I sagged in shame, the transaction over. There was nothing left to say. I missed Dad the instant I hung up, but knew that if I’d gotten him back on the line, I’d have only wanted to hang up all over again. Strangers passed, probing me with their eyes. I pulled up my hood and walked down the street, trying not to think about how my roommates had been going through my things, stealing my food, filling my head with subliminal messages while I was sleeping. The world tipped down and I stumbled over my own feet. Hardly knowing how I’d gotten there, I found myself at the bottom of a steep set of stairs on a rocky shoreline. Empty mansions loomed on a cliff behind me. The sea looked stagnant and dull. I sat down on a driftwood log and peered through the rain at a distant container ship, unable to tell what direction it was going, or if in fact it was moving at all. It seemed to me that the ship had always been there, always would be there, just as those same gulls would always be stamped against the sky on ragged, crucified wings. I hated the dull coastal winters with their endless drizzle. I wanted to go home, to the snowy fields and the wide-open skies of the prairies. But for all Dad’s efforts to keep me off the streets, he’d seemed happy to leave me right where I was ever since I’d dropped out of school, making it known in countless small ways that home didn’t want me back.

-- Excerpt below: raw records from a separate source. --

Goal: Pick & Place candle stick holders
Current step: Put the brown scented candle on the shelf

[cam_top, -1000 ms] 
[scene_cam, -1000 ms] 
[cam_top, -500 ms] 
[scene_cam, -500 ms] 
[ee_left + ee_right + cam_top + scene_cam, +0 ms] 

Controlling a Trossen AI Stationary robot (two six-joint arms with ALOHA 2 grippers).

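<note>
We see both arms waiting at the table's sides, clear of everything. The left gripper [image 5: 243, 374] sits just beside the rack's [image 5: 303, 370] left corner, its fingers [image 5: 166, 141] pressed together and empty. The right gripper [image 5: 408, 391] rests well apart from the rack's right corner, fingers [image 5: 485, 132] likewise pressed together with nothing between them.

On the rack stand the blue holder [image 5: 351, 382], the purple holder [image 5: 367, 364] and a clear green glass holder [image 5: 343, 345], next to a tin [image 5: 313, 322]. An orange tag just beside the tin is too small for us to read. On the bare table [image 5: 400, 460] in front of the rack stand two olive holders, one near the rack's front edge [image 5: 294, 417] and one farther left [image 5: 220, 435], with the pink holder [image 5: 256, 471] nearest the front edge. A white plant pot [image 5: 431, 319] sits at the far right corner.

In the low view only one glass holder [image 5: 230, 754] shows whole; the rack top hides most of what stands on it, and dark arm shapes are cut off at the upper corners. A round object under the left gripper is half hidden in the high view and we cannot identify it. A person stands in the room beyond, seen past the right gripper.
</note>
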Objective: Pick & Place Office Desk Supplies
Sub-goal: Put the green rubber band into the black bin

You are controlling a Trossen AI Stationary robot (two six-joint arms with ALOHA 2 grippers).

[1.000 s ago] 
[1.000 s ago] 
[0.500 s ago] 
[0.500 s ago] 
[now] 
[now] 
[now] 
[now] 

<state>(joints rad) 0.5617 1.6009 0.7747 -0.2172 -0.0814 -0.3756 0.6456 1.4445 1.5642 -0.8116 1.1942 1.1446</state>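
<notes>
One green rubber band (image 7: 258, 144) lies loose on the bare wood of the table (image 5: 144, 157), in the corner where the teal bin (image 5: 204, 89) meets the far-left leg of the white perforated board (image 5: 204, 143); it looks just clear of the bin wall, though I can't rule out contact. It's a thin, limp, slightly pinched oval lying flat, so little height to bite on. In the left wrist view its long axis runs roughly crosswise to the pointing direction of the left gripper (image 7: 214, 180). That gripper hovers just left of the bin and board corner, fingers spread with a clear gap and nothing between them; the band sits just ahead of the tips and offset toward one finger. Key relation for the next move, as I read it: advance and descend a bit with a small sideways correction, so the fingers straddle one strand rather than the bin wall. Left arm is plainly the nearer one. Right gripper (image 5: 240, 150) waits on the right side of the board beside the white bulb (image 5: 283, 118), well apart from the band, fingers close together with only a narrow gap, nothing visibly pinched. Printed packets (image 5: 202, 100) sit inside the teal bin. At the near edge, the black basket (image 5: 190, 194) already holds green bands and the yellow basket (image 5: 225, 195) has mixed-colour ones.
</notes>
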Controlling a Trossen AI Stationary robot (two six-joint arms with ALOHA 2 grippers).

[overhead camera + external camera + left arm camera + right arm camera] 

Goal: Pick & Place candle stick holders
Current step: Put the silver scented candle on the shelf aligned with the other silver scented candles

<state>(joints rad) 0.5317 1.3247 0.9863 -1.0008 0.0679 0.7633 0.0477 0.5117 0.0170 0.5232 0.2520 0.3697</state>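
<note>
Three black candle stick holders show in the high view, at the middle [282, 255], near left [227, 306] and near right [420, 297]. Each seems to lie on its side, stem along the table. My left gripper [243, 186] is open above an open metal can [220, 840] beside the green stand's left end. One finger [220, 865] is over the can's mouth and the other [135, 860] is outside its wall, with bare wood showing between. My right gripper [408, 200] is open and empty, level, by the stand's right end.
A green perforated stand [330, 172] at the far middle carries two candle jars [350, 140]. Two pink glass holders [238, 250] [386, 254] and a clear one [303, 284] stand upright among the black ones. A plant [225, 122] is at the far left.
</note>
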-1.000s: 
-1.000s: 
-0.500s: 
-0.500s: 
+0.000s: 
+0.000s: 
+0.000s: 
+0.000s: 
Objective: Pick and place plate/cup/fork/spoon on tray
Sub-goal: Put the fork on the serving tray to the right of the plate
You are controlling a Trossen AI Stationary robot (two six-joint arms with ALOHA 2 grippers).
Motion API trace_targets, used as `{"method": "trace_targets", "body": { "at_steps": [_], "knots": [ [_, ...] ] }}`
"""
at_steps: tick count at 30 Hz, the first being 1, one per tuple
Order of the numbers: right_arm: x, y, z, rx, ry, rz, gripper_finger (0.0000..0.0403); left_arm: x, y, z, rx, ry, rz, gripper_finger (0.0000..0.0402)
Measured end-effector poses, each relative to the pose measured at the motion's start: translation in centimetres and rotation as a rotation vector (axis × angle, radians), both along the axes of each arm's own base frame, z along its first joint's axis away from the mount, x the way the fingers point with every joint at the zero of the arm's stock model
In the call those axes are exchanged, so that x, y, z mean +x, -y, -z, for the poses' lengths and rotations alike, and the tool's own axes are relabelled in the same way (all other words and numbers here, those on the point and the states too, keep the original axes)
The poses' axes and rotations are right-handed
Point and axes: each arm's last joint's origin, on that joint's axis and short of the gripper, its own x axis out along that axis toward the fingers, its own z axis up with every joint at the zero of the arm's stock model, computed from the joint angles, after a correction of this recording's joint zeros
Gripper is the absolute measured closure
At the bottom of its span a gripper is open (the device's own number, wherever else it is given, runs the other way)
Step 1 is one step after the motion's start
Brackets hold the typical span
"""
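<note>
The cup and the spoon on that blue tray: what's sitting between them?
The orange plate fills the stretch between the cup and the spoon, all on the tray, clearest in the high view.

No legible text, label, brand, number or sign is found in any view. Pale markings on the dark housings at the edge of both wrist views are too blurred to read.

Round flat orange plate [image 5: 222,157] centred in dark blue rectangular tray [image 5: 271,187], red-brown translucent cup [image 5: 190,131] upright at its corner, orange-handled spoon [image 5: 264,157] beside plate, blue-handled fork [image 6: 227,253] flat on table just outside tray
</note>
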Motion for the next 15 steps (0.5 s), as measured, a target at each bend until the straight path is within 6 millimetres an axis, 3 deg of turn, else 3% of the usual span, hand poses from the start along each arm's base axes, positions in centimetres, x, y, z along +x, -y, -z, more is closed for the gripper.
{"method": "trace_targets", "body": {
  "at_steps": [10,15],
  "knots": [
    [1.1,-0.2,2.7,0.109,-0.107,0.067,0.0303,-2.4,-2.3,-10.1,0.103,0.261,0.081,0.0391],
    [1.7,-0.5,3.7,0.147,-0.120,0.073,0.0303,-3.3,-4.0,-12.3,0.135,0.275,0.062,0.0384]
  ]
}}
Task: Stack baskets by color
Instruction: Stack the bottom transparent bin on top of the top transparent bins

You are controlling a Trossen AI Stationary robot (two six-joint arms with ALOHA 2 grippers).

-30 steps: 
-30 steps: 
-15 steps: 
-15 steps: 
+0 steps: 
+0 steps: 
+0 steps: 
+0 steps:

I put off calling Dad, specifically because Eileen had suggested it. If there was one thing I didn’t need, it was more bad news. I assumed that he would pick up the phone if it was important enough, although I couldn’t remember a single instance of him calling me in the past. When I thought about it, it seemed that our estrangement was directly connected to Mathilda’s death, an event I’d revisited more than once since Eileen’s phone call. One afternoon when I was in my early teens, I’d stumbled on Dad’s stash of girlie magazines in the garden shed and put them to immediate use. After I’d stowed everything away, I stepped out into the backyard and Mathilda rushed me without warning, crossing the yard low and fast. I watched her come, thinking she wanted to play. I just had time to raise a defensive arm before she hit me, pinning me back against the shed. I shouted, in su
rprise more than anything, waiting for her to recognize me and let go, but she held on tight, her teeth tearing through my sleeve to anchor in the flesh of my arm.
I screamed for help, no longer knowing where I was, or what was happening, jostled from the shame-filled aftermath of furtive self-pleasure into what felt like a panicked struggle for my life. Mathilda leaned on her haunches and shook her head. I pulled back, bellowing in terror. Then, the door to the house flew open and Dad came thundering down the porch.
“Mathilda!”
She let go instantly and loped over to him with her tail flagging, as if abandoning a friendly game of tug-of-war.
“What the hell happened?” Dad shouted. “What did you do to her?”
“Nothing,” I said, shocked.
He strode across the lawn, then stopped, going pale. “You’re bleeding.”
On the way to the vet clinic, I kept my wounded arm in an improvised bandage, while Mathilda sat tied up in the back, gazing out the window with interest. The veterinarian, an older man who looked like he’d have been more comfortable handling livestock than family pets, examined her briefly, then sighed and pushed his glasses up on his forehead. “Well, she isn’t rabid,” he said. “It could be some other neurological problem, but really, that’s just guesswork. You say the attack was completely random? Nothing led up to it?”
Dad looked at me.
“What?” I said. “I didn’t touch her!”
Dad sighed.
“Has she ever bitten anyone before?” the vet asked. “Or threatened to bite?”
“Absolutely not,” Dad said.
“Hm.” The vet frowned at Mathilda like a mechanic at a failing automobile. “I’d almost feel better if she had.”